Directions
Each line from the one holding "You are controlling" to the last line below must be written out exactly, with no other output.

Information provided
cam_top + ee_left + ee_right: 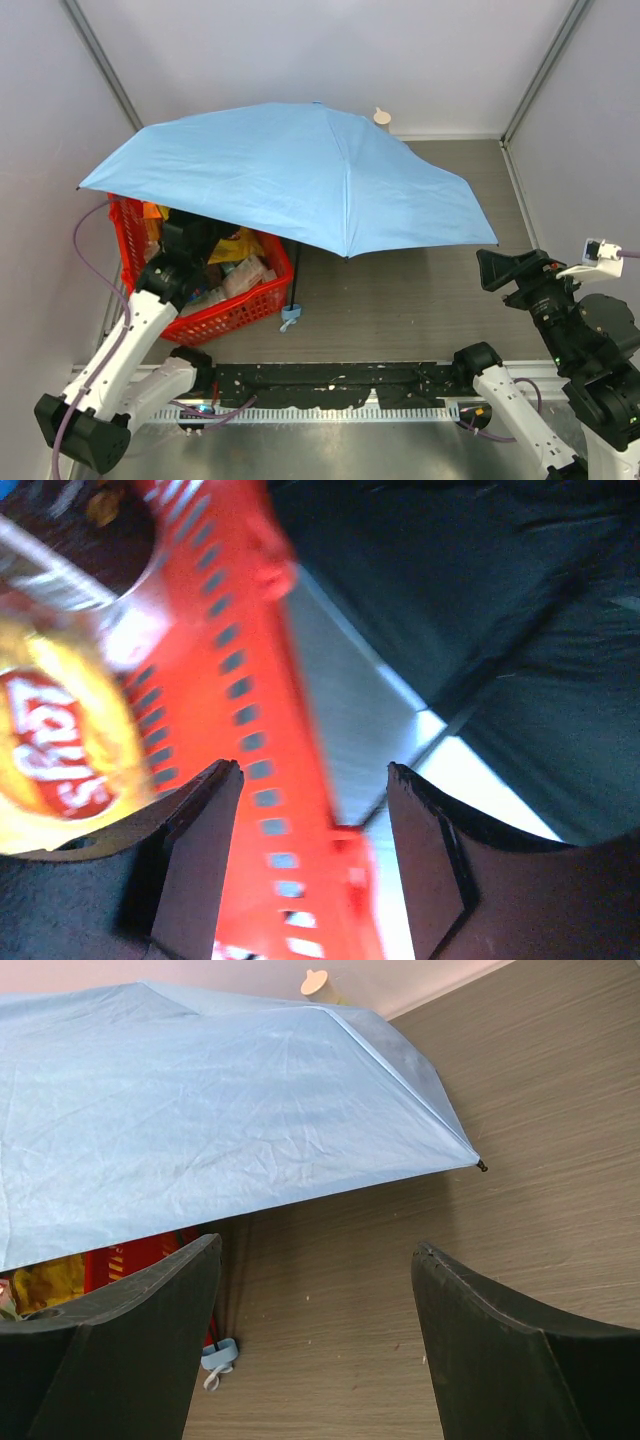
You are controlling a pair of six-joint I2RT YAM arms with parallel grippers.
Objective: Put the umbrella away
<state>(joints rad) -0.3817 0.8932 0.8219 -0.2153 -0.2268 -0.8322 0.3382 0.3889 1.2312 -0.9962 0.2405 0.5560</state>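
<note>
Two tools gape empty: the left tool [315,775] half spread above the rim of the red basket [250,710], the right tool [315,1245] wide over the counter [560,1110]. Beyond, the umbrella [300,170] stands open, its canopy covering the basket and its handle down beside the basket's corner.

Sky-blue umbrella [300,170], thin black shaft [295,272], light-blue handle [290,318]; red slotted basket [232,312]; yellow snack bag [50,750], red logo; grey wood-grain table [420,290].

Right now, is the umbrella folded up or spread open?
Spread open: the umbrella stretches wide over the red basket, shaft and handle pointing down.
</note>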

Expected answer
You are controlling a pair of six-joint I2RT YAM arms with parallel grippers.
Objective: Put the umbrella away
<state>(joints rad) -0.3817 0.8932 0.8219 -0.2153 -0.2268 -0.8322 0.3382 0.3889 1.2312 -0.9962 0.2405 0.5560</state>
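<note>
Two tools gape empty: the left tool [315,775] half spread above the rim of the red basket [250,710], the right tool [315,1245] wide over the counter [560,1110]. Beyond, the umbrella [300,170] stands open, its canopy covering the basket and its handle down beside the basket's corner.

Sky-blue umbrella [300,170], thin black shaft [295,272], light-blue handle [290,318]; red slotted basket [232,312]; yellow snack bag [50,750], red logo; grey wood-grain table [420,290].

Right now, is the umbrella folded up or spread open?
Spread open: the umbrella stretches wide over the red basket, shaft and handle pointing down.
</note>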

The response to this exercise has been given in full.